## [YOUR GOAL]
Give the data again exactly as written, skipping any pictures.

## [DATASET EXCERPT]
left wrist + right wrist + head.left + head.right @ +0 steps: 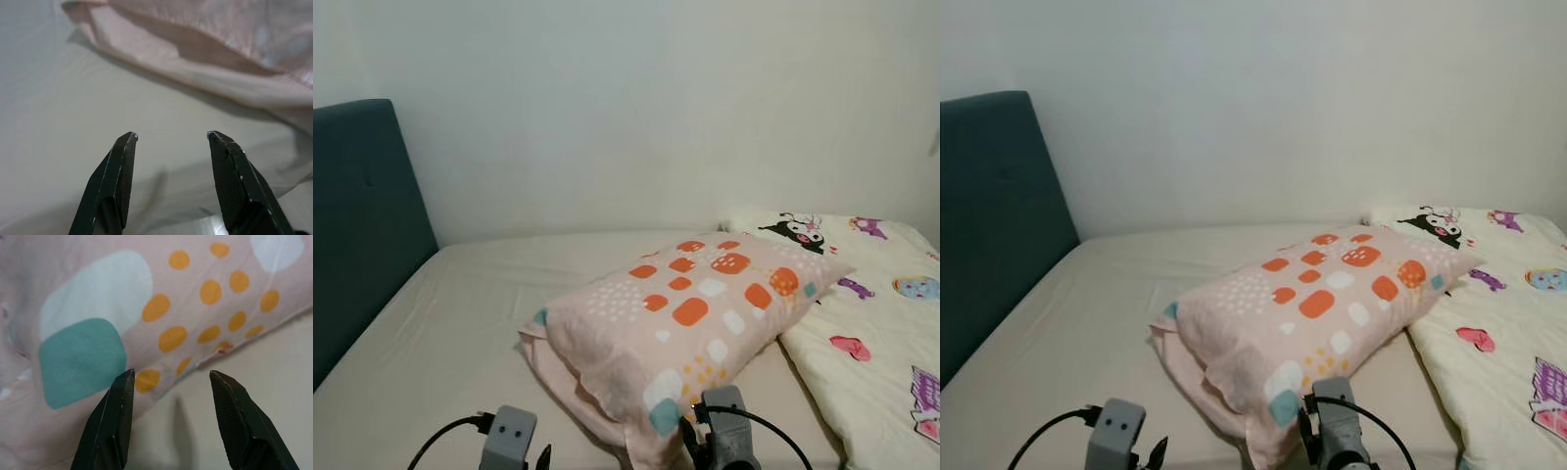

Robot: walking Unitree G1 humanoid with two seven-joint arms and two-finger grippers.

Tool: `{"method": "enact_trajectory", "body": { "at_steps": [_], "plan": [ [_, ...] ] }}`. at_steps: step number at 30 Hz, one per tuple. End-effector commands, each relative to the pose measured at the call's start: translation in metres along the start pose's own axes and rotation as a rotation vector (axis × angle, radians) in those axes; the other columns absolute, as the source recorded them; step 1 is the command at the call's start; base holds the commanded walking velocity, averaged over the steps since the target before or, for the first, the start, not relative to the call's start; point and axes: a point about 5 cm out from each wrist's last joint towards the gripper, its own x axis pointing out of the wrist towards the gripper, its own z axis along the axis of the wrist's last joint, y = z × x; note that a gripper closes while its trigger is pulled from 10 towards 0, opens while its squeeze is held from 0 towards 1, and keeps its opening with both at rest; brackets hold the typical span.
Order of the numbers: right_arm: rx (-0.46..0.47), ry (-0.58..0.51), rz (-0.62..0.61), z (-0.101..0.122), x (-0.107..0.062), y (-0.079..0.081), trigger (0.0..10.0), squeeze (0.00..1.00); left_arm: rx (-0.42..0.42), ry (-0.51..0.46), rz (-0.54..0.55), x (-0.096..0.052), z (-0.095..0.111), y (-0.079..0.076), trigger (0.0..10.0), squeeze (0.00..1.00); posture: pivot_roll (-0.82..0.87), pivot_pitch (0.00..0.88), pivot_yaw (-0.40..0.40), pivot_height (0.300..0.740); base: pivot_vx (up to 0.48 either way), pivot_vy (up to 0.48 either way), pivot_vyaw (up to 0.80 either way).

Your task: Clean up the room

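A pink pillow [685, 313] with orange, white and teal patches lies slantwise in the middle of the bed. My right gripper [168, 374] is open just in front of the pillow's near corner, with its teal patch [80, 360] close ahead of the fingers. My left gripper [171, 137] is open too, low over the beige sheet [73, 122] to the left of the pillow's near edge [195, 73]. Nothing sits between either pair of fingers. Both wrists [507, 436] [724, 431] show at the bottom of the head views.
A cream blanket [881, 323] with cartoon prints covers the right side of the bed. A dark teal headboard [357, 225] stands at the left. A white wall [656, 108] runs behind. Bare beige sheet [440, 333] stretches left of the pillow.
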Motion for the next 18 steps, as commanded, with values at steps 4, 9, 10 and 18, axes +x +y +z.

## [WORKED SOLUTION]
left wrist + right wrist + head.left + head.right @ +0 steps: 

Robot: walking Unitree G1 humanoid with two seven-joint arms and two-finger grippers.

Tool: `{"method": "enact_trajectory", "body": { "at_steps": [_], "plan": [ [_, ...] ] }}`. at_steps: step number at 30 Hz, one per tuple. End-effector commands, each relative to the pose measured at the call's start: translation in metres along the start pose's own axes and rotation as a rotation vector (axis × angle, radians) in those axes; the other columns absolute, as the source recorded them; step 1 is the command at the call's start; base holds the commanded walking velocity, averaged over the steps since the target before or, for the first, the start, not relative to the call's start; point and axes: a point about 5 cm out from each wrist's last joint towards the gripper, its own x axis pointing out of the wrist towards the gripper, its own z axis along the axis of the wrist's last joint, y = z × x; note that a gripper closes while its trigger is pulled from 10 towards 0, opens while its squeeze is held from 0 towards 1, and keeps its opening with both at rest; brackets hold the typical span.
Order of the numbers: right_arm: rx (-0.46..0.47), ry (-0.58..0.51), rz (-0.62..0.61), z (-0.101..0.122), x (-0.107..0.062), y (-0.079..0.081), trigger (0.0..10.0), squeeze (0.00..1.00); left_arm: rx (-0.42..0.42), ry (-0.51..0.46), rz (-0.54..0.55), x (-0.096..0.052), z (-0.095..0.111), y (-0.079..0.076), trigger (0.0..10.0), squeeze (0.00..1.00); posture: pivot_roll (-0.82..0.87), pivot_pitch (0.00..0.88), pivot_yaw (-0.40..0.40), pivot_height (0.300..0.740); base: pivot_vx (up to 0.48 either way), pivot_vy (up to 0.48 either way), pivot_vyaw (up to 0.80 either way).

Your task: Clean up the room

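A pink pillow [685, 313] with orange, white and teal patches lies slantwise in the middle of the bed. My right gripper [168, 374] is open just in front of the pillow's near corner, with its teal patch [80, 360] close ahead of the fingers. My left gripper [171, 137] is open too, low over the beige sheet [73, 122] to the left of the pillow's near edge [195, 73]. Nothing sits between either pair of fingers. Both wrists [507, 436] [724, 431] show at the bottom of the head views.
A cream blanket [881, 323] with cartoon prints covers the right side of the bed. A dark teal headboard [357, 225] stands at the left. A white wall [656, 108] runs behind. Bare beige sheet [440, 333] stretches left of the pillow.
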Motion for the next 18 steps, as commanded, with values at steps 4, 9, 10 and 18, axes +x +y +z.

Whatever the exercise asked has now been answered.